As open source projects multiply, so do the risks in using these tools without precautions.
Open source governance is the practice of defining a detailed policy and process around an organization's use of open source tools. It helps an organization understand the tools and their risks.
Open source software governance helps developers manage how they use open source tools to optimize open source software while reducing risk. Let's explore some tips to reduce security risks and increase accountability when using open source software.
Scan open source libraries for vulnerabilities
Open source libraries in software development projects are incredibly popular. Taking advantage of open source projects has enabled the success of countless software projects. It's impossible to use the internet without relying on the collaboration of many open source projects. When developers use open source libraries, they can focus on features specific to an application, while pulling in well-tested, mature software to handle standardized protocols, such as secure sockets layer and HTTP.
However, there are rare cases where open source libraries have bugs and security vulnerabilities, which can have an enormous, and catastrophic, effect. For example, the Log4Shell vulnerability in Apache's Log4j open source logging library put millions of systems at risk. The sheer popularity of Log4j meant that overnight, organizations needed to scramble to patch their software to prevent unauthorized control of secure systems.
The first line of defense against vulnerable open source libraries is to scan a project's dependencies for libraries known to have security vulnerabilities. OWASP Dependency-Check is a tool that returns a report that identifies vulnerable dependencies, along with their common vulnerabilities and exposures (CVEs). There are different ways to run OWASP Dependency-Check, such as via a command-line interface, an Apache Maven plugin, an Ant task or a Jenkins plugin, which enables easy integration into any CI/CD pipeline.
Using a tool that creates actionable reports is only as useful as the process enforced around the tool. Run OWASP Dependency-Check on a consistent schedule to scan the codebase against the latest updates of newly discovered CVEs. Dedicate time and plan for identified CVEs.
Adhere to licenses
When using open source dependencies, consider the licenses that govern their use. Licenses for open source projects define how to use, copy and distribute the software.
Depending on the application's software and distribution types, the application's source code might not permit certain open source tools. For example, a license like the GNU General Public License version 3 specifies that any project that builds on another creator's work licensed with GPLv3 must be publicly available just like the original project.

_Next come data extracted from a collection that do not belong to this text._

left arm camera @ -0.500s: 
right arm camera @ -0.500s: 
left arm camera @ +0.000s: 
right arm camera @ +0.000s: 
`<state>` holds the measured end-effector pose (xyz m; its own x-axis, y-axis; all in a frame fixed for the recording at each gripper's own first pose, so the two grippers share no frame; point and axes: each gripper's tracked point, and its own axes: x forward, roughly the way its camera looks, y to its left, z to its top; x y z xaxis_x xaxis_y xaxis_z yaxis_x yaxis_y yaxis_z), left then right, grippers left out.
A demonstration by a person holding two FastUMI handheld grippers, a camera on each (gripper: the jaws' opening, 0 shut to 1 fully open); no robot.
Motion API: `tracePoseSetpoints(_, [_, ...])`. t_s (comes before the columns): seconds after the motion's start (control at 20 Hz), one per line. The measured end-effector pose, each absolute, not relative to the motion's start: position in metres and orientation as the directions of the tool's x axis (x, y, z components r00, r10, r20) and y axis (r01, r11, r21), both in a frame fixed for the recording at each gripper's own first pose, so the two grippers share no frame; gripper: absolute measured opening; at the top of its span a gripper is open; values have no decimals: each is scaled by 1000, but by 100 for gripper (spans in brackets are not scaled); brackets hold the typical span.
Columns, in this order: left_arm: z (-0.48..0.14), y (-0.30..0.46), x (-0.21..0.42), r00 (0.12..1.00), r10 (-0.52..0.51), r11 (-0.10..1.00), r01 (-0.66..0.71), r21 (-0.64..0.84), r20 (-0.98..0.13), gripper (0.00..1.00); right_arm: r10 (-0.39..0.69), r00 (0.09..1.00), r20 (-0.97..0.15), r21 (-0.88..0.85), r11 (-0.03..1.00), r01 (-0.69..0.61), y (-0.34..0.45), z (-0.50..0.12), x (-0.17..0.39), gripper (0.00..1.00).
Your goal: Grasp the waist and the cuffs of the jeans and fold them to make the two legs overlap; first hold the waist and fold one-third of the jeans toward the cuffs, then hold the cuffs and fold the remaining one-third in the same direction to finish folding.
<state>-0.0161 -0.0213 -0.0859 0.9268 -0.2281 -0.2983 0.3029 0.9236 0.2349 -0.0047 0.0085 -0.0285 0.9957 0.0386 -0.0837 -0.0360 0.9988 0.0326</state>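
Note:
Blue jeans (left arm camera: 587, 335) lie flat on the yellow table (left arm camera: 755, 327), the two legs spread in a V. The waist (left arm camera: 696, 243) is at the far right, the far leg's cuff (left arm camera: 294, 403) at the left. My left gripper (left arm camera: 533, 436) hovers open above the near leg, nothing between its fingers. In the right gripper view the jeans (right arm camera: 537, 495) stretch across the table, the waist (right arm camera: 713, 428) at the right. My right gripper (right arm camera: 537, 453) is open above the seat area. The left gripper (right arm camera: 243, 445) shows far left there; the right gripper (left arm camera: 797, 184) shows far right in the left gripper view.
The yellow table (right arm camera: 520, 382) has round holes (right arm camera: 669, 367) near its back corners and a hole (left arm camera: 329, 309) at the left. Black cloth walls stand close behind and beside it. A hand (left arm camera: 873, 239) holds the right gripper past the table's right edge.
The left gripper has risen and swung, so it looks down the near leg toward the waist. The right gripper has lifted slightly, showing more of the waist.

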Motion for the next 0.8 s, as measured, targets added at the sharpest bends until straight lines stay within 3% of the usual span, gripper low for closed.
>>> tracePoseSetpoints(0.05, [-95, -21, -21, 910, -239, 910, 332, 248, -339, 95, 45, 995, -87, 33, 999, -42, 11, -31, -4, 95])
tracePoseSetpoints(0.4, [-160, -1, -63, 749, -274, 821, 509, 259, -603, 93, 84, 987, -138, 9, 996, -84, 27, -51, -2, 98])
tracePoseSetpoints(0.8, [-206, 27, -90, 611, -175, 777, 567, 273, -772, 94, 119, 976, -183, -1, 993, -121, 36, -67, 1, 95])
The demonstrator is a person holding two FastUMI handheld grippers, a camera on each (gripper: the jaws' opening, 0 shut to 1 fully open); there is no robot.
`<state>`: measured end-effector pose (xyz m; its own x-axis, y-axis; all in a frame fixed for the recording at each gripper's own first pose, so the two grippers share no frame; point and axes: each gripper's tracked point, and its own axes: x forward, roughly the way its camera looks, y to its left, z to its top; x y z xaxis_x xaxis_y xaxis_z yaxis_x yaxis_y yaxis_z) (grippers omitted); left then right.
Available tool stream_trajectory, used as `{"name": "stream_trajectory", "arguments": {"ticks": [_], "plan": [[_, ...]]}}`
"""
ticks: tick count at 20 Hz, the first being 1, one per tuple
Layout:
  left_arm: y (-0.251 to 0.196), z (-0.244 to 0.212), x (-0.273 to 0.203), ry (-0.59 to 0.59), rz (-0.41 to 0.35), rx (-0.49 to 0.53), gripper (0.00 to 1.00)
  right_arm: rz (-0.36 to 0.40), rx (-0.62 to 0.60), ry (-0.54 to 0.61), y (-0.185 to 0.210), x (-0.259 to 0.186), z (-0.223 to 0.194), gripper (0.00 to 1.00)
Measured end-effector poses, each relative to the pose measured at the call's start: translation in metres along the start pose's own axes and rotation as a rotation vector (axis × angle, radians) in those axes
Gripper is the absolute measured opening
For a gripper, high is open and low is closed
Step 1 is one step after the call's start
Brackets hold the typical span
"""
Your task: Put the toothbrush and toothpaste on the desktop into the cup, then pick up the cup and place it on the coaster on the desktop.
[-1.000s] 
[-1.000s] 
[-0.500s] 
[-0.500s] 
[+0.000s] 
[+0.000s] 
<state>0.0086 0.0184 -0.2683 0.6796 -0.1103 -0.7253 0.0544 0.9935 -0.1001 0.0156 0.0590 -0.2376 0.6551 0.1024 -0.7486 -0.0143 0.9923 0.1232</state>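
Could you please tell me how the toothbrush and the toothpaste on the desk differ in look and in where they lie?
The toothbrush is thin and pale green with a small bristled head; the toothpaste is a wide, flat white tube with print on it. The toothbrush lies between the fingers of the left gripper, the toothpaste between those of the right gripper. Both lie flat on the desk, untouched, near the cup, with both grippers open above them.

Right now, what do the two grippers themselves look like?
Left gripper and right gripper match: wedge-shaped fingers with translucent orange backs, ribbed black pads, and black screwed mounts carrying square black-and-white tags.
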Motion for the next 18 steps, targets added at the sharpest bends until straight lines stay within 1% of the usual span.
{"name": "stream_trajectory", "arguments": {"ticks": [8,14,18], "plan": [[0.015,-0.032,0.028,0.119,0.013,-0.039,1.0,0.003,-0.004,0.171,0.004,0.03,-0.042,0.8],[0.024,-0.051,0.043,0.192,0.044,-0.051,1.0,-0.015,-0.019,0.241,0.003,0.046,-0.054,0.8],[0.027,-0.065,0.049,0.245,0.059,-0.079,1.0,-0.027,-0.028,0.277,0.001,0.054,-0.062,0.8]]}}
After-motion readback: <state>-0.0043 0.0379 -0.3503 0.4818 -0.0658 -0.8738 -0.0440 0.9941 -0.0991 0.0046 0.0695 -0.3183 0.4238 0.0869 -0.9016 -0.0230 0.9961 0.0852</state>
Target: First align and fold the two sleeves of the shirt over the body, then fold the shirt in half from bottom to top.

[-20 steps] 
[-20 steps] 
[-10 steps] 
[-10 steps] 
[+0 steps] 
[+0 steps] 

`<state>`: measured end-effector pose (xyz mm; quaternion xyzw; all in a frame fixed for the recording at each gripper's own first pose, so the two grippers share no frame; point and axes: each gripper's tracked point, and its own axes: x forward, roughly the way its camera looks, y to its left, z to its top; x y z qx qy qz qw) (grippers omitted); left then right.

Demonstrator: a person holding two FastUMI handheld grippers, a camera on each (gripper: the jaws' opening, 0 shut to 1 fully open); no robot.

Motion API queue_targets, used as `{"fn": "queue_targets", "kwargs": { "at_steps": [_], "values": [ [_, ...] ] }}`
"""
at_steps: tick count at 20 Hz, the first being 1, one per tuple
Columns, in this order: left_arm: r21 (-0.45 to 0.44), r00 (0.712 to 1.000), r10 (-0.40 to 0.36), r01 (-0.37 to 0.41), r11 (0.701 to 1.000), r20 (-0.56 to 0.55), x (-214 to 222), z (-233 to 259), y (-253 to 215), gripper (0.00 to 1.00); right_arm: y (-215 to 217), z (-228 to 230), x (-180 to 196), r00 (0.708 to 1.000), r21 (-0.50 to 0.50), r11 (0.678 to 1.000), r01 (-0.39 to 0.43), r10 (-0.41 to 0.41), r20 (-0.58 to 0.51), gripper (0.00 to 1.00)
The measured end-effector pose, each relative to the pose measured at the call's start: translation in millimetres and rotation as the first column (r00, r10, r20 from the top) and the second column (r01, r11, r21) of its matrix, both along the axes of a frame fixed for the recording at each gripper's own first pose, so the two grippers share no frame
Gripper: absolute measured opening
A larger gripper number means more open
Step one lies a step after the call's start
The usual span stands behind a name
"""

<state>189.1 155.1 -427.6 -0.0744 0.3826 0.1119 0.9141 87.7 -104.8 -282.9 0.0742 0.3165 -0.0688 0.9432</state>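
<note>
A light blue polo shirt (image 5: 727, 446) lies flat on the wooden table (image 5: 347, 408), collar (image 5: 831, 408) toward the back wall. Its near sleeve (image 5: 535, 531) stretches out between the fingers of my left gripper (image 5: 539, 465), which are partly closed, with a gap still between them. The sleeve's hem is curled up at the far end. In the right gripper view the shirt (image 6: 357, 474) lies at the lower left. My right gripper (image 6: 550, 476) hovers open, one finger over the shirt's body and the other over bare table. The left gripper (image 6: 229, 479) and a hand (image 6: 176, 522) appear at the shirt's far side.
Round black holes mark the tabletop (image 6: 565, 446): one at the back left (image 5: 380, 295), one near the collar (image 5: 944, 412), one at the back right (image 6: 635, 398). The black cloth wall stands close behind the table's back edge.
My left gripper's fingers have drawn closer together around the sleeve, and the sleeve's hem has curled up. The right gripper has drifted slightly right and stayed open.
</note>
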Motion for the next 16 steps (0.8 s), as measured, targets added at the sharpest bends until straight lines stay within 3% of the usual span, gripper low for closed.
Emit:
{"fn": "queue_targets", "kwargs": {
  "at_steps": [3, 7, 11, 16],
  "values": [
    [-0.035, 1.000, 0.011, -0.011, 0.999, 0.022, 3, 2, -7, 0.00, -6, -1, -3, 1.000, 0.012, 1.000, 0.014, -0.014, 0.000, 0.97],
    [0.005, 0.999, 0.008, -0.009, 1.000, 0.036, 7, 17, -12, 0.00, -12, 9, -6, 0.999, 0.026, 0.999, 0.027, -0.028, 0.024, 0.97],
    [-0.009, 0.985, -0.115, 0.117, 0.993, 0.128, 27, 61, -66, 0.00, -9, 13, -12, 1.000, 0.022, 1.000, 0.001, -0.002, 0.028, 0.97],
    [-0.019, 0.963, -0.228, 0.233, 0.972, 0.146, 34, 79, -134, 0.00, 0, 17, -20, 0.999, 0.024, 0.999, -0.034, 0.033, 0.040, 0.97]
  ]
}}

Breaking the terms in these licenses poses an organization costly legal consequences. ScanCode Toolkit is a standalone command line tool that scans a project and creates a report of the various licenses that govern the open source components in a project's source code. ScanCode Toolkit is completely open source and is available on GitHub. ScanCode Toolkit simplifies the time-consuming process to understand a project's open source dependencies.
Understand that a project has not only direct dependencies, where the application's source code explicitly references certain third-party software projects, but also indirect dependencies. Indirect dependencies are third-party software projects the direct dependencies use.
Developers must obey licenses from direct dependencies, as their source code is built on these third-party software projects. And because the indirect dependencies are also part of a software's source code, developers must obey them, as well. ScanCode Toolkit is written in Python and designed to be extensible, with a plugin system to add functionality to scans.
Set up GitHub code owners
Use the "code owners" feature on GitHub to hold contributing developers accountable for new changes introduced to open source projects. With this feature in a GitHub repository, developers can designate specific users as reviewers for changes introduced to certain parts of their codebase. Reviewers receive a notification when a pull request opens to the corresponding parts of the repository assigned to them.
This feature, paired with branch protections, ensures developers can review all pull requests before they merge into the main branch. This combination produces a greater level of quality assurance, because the contributors who are most familiar with the modified files verify the changes.